**Instructions to follow**
Write out the lines from the top of the material through the line with "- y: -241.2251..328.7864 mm", exactly and with nothing added.

[[ Information shown open ]]

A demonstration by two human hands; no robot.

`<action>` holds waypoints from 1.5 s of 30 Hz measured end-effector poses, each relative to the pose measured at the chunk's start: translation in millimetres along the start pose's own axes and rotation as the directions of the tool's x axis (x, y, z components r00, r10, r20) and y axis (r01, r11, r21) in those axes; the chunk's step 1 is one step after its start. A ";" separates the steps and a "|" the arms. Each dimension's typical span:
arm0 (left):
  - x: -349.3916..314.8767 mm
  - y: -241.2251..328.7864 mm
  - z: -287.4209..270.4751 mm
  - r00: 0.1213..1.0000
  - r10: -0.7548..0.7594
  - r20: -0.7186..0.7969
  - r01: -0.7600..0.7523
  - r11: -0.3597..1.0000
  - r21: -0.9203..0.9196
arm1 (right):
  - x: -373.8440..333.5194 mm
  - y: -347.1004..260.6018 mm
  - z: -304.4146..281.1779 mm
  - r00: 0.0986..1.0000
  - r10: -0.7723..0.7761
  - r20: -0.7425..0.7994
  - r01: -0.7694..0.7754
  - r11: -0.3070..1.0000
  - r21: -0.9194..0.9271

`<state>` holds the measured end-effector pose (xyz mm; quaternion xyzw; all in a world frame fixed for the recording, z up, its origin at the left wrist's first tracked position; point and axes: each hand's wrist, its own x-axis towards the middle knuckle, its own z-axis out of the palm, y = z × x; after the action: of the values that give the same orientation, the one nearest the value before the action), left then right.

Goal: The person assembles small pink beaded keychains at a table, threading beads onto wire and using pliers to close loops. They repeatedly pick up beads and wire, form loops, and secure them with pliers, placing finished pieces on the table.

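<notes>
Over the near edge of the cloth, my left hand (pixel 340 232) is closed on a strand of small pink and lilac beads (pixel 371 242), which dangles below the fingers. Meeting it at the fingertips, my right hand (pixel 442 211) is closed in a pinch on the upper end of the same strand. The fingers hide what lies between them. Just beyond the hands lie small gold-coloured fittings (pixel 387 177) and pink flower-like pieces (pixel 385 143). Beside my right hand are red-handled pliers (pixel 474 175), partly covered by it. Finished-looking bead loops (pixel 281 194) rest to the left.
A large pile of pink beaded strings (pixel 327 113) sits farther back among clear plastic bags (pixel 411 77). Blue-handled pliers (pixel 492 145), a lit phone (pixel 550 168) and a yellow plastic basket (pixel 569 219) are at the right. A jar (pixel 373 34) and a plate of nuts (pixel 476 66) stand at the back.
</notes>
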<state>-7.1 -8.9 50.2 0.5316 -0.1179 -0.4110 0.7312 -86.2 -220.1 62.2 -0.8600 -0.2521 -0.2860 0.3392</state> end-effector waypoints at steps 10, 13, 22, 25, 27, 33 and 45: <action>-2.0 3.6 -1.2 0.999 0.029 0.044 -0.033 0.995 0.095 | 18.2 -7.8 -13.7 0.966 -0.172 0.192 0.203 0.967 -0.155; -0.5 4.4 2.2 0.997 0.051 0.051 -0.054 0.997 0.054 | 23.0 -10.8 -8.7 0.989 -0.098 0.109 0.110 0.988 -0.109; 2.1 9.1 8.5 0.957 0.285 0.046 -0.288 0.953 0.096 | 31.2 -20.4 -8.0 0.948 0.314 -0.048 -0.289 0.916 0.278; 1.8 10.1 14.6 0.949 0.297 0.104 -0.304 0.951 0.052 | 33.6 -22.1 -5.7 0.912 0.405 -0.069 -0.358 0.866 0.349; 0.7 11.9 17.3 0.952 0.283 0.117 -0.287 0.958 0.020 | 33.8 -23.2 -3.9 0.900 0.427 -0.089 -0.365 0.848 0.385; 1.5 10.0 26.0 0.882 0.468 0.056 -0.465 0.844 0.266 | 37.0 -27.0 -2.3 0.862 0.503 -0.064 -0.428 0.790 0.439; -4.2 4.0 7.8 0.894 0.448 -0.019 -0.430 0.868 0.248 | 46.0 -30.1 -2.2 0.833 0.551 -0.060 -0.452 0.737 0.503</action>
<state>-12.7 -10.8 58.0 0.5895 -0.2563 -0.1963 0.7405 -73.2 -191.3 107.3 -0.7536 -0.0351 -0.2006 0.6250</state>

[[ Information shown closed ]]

**Answer to this task**
A demonstration by two human hands; no robot.

`<action>` holds waypoints from 1.5 s of 30 Hz measured end-effector poses, each relative to the pose measured at the chunk's start: translation in millimetres along the start pose's own axes and rotation as the directions of the tool's x axis (x, y, z components r00, r10, r20) and y axis (r01, r11, r21) in those axes; the chunk's step 1 is one step after its start. A ";" separates the steps and a "|" the arms. Each dimension's typical span:
arm0 (left):
  - x: -349.3916..314.8767 mm
  - y: -241.2251..328.7864 mm

The response above is complete.